Task goal. Retype the data exactly, so that every line matches the original.

Data section.
* * * * * * *
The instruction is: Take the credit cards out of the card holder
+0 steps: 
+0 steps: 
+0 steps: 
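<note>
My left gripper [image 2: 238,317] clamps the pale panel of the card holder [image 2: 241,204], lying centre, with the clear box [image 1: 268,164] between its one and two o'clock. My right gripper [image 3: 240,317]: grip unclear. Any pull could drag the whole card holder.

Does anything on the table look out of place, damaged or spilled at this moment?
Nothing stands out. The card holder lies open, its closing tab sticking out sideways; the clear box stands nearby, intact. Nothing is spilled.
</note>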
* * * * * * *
Reply.
The instruction is: Take the credit cards out of the card holder
+0 steps: 
+0 steps: 
+0 steps: 
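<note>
My left gripper [image 2: 238,317] clamps the pale panel of the card holder [image 2: 241,204], lying centre, with the clear box [image 1: 268,164] between its one and two o'clock. My right gripper [image 3: 240,317]: grip unclear. Any pull could drag the whole card holder.

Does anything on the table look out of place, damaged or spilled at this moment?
Nothing stands out. The card holder lies open, its closing tab sticking out sideways; the clear box stands nearby, intact. Nothing is spilled.
</note>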

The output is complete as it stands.